◆ **Exercise instructions**: Write out the opening lines of the data word for word, up to and including the line with "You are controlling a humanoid", and leave every picture and every later line out.

* * *

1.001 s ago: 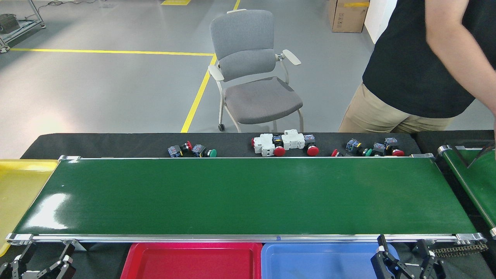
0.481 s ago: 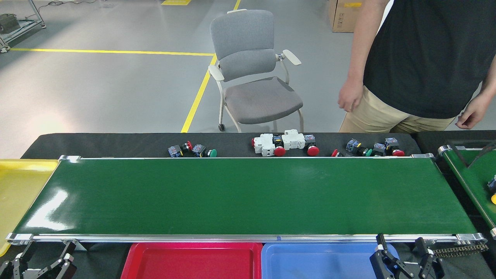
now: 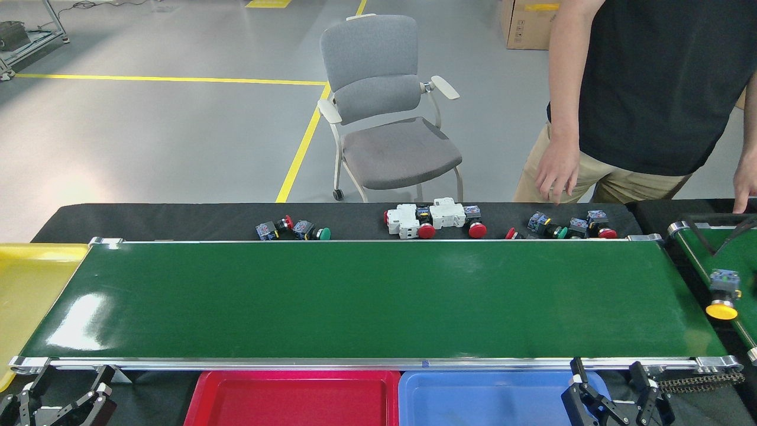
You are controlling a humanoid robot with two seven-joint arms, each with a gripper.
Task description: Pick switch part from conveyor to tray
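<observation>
While the conveyor (image 3: 378, 296) lies bare from end to end, I wait with both of my grippers low at its near rail. The only switch part (image 3: 722, 294) on a belt, blue-bodied with a yellow cap, sits on the second green belt (image 3: 730, 266) at the far right, not yet on my belt. My right gripper (image 3: 609, 378) stands just below the rail over the blue tray (image 3: 473, 402), fingers spread and holding nothing; the part lies beyond it and to its right. My left gripper (image 3: 65, 381) waits likewise parted and empty near the yellow tray (image 3: 29, 284), well apart from the part. The sound course, I judge, is to hold off until the part has crossed over and lies within reach, then come down over its body with the right gripper.
</observation>
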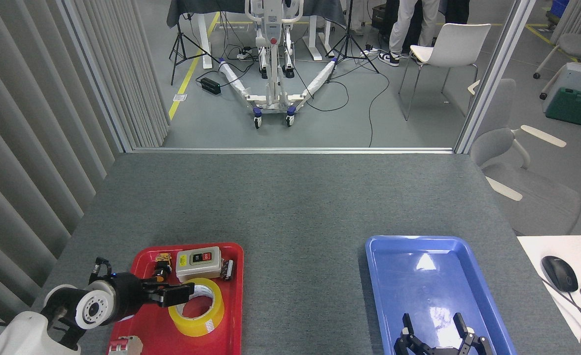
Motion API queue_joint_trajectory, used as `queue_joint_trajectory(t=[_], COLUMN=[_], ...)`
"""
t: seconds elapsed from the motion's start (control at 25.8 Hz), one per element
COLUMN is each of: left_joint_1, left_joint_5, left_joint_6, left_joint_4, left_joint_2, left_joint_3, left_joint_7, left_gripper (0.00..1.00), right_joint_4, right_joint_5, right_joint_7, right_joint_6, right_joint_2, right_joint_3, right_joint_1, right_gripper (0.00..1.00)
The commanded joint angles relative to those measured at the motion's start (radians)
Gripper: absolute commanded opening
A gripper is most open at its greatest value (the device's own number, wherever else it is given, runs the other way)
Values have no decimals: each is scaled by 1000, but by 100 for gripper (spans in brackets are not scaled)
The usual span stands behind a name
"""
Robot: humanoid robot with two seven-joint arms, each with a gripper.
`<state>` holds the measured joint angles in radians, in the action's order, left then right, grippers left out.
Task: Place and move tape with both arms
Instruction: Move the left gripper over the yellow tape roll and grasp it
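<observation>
The tape (196, 307) lies flat in the red tray (231, 325), near its middle, with the white core facing up. The left gripper (182, 292) reaches in sideways from the left, its black fingers stretched level over the roll's left rim — whether they are spread or pinched together cannot be told from this angle. Behind it the arm's white rounded wrist sits low over the tray's left edge. The right gripper (438, 340) pokes up at the bottom of the blue tray (377, 276), two finger pairs standing apart with a clear gap, holding nothing.

Just behind the tape is a beige switch box (199, 263) with a black and a red button; their lettering is too small to read. A small black button part (161, 270) sits left of it.

Both trays rest on a grey felt-like tabletop (290, 207). Beyond lie a grey floor with cables, a white wheeled stand (272, 59), a white chair (448, 47) and a person's legs (409, 24).
</observation>
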<state>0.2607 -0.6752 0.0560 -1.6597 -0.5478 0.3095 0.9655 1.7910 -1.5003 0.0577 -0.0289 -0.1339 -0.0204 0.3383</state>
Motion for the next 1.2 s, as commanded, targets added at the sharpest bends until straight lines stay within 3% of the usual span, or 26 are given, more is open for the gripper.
queue_joint_trajectory(t=[0.0,0.35,0.54,0.81,0.93,1.16], left_joint_1=[37,111,135,163,170,180], left_joint_5=[0,0,0,0,0,-9], left_joint_6=[25,33,35,35,35,36], left_joint_4=[31,112,170,244,284,301], left_joint_2=[-35,-34,-26,-21,-15,-14], left_joint_3=[57,183,212,255,267,272], left_joint_7=[7,7,7,7,7,7], left_gripper=[98,98,88,88,81,80], right_joint_4=[-1,-1,-1,-1,-1,1], right_joint_5=[2,3,3,5,5,5], right_joint_7=[1,1,1,1,1,1], right_joint_6=[-2,-2,-2,-2,-2,-2], right_joint_2=[-4,-4,-13,-26,-30,-29], right_joint_3=[-26,-18,-23,-23,-24,-19], right_joint_1=[-47,-59,-59,-58,-58,-39], right_gripper=[100,100,100,100,100,100])
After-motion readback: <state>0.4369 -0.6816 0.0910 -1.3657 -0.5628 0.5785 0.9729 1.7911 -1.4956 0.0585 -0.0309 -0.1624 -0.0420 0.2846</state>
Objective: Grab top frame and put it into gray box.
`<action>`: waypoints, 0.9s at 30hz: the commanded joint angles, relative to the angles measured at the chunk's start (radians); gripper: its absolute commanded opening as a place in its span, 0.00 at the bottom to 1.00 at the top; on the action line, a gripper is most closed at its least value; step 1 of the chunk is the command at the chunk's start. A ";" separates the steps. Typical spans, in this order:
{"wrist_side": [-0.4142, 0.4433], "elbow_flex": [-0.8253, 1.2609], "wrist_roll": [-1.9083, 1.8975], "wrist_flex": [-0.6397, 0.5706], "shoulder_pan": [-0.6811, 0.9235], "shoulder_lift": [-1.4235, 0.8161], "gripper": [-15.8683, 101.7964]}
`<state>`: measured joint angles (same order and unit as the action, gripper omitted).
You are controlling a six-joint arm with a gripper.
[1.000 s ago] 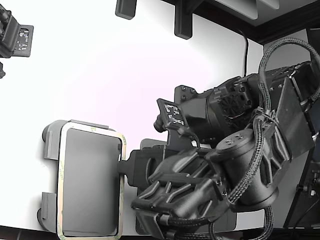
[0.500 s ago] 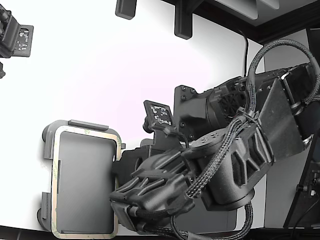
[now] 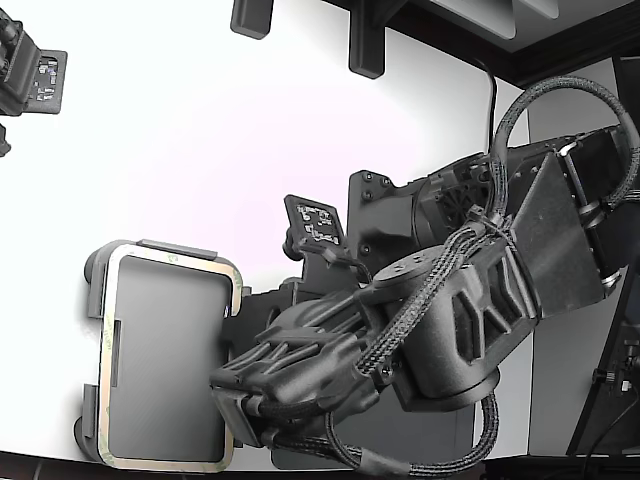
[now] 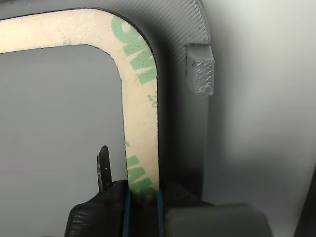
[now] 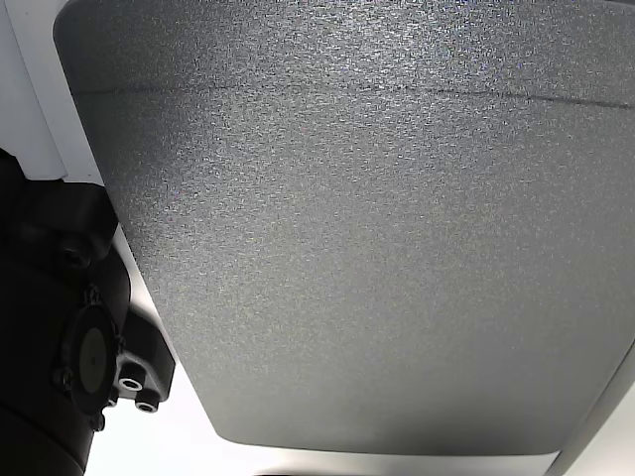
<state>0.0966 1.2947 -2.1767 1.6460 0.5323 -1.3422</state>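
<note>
While fingers (image 4: 143, 197) pinch top frame (image 4: 140, 128), white tabletop (image 3: 200, 150) underlies gray box (image 3: 95, 290).

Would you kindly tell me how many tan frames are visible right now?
1: the top frame lies over the gray box, its side between the jaws; any beneath would be hidden.

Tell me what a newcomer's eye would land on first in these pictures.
The bulky black arm fills the exterior view's right. At that view's lower left, the tan frame rings the gray box on the white table. In the wrist view, the gripper pinches the frame's green-printed strip.
</note>
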 commanded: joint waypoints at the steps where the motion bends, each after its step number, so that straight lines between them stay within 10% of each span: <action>1: -0.003 -0.017 -0.002 0.012 -0.015 -0.028 0.03; 27: 0.003 0.000 0.017 0.012 -0.023 -0.014 0.03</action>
<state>0.0966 1.3100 -2.1614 1.6460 0.5246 -1.3361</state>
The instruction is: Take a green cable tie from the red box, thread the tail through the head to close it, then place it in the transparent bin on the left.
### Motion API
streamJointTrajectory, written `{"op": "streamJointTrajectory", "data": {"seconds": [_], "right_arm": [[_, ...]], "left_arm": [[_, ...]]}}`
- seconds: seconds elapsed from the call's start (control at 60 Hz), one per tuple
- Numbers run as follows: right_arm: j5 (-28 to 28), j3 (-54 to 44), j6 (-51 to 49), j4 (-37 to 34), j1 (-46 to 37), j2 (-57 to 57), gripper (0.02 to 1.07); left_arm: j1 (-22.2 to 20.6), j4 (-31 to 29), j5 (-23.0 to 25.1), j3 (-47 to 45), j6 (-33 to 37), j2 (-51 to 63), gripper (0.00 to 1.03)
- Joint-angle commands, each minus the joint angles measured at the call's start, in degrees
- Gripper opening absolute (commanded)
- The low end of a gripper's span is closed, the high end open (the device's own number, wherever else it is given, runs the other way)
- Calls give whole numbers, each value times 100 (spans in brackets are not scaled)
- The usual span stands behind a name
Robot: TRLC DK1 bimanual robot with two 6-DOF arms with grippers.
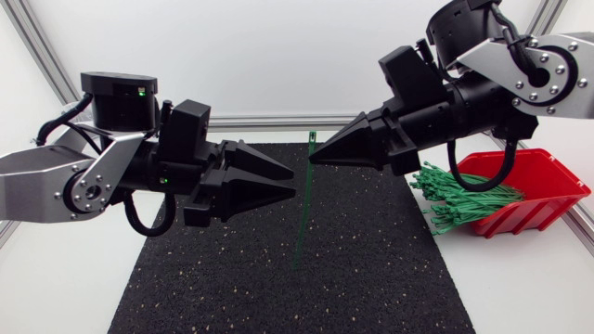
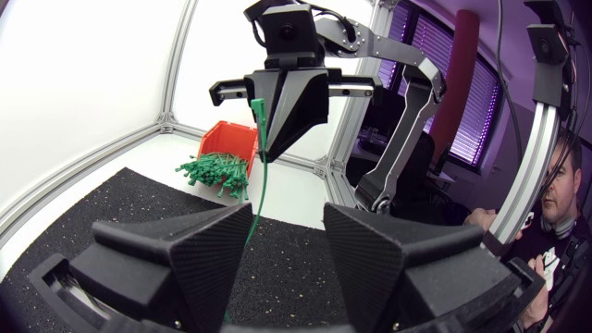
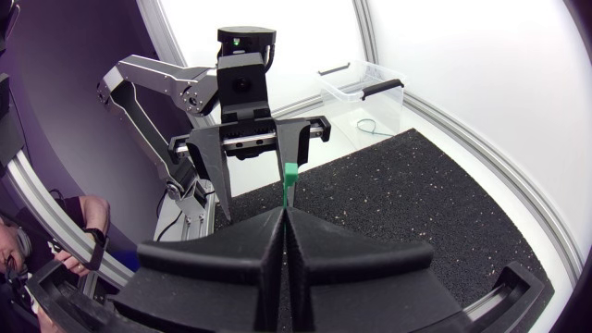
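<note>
Mat (image 1: 390,278) below tie. My R gripper (image 1: 314,156) clamped on green cable tie (image 1: 299,218) near head, tail hanging. My L gripper (image 1: 293,181) apart, just beside tie. Judged light, springy: take tail low.

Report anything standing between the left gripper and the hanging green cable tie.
Nothing visible does. The left gripper, open, faces the cable tie, which hangs straight down from the right gripper shut near its head, above the black mat. Only open air lies between them.
</note>
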Motion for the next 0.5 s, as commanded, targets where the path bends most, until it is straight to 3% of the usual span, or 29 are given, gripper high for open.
{"op": "streamJointTrajectory", "data": {"seconds": [0.0,0.483], "right_arm": [[-53,-111,172,6,101,-107,8],[-44,38,427,217,321,69,8]], "left_arm": [[25,91,-2,184,-97,69,55],[-45,162,-37,360,-97,245,55]]}}
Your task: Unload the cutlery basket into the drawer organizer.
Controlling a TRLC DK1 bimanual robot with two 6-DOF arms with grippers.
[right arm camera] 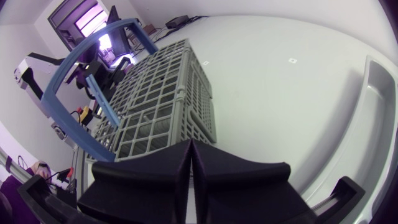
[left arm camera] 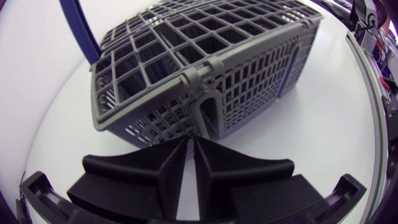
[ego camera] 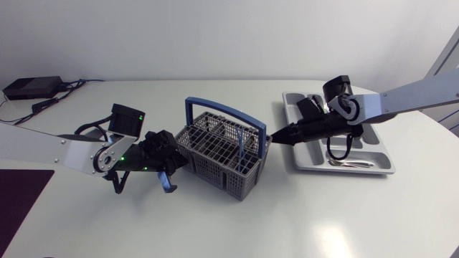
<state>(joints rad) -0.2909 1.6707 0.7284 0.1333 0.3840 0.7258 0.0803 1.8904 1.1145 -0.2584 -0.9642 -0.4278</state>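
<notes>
Bracketing the cutlery basket [ego camera: 226,154] from opposite sides, both arms sit low over the table [ego camera: 344,215]. I read that pairing as a brace or a nudge rather than a pick. Nearest in its own wrist view, the left gripper [left arm camera: 190,144] has its two wedge fingers pressed together with nothing between them. Its tips are close up to the basket's grey lattice wall, beside a moulded clip; closed like this it can push or steady but not grasp. The right gripper [right arm camera: 190,146] is likewise closed on nothing. Its tip is at or just beside the basket's rim on the side facing the drawer organizer [ego camera: 376,147]. Between the two, the basket stands upright with its blue handle [ego camera: 215,106] raised, and most compartments look empty from above. A blue upright piece [ego camera: 244,147] stands near the basket's right end, and I cannot tell whether it is a utensil or part of the basket. Farther off, under the right arm, the organizer lies flat with metal cutlery [ego camera: 351,164] in the compartment along its near edge, so I judge the unloading largely done. Either claw would need to open before lifting anything.
</notes>
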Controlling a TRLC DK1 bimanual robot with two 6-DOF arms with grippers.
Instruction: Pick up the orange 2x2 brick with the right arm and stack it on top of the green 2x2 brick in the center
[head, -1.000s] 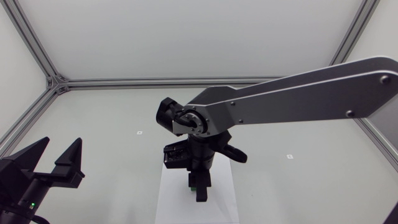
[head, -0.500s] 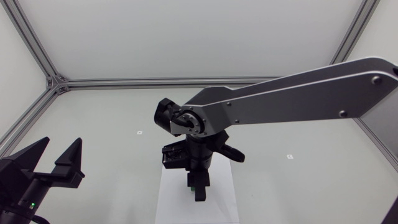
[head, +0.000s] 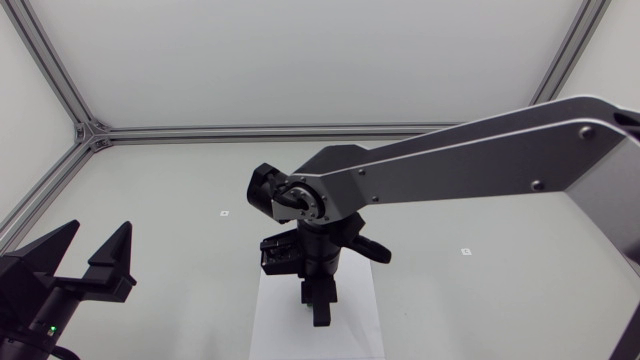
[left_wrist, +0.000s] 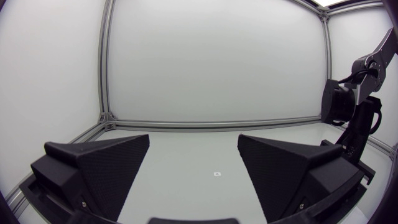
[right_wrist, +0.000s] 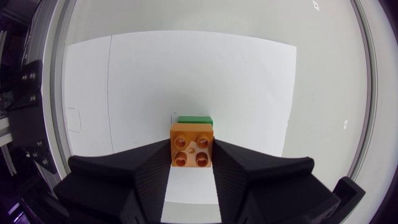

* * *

◆ **Exercise answer**:
1.001 s ago: 
0.481 s ago: 
now: 
You are controlling a humanoid robot with two seven-joint arms, each with a gripper.

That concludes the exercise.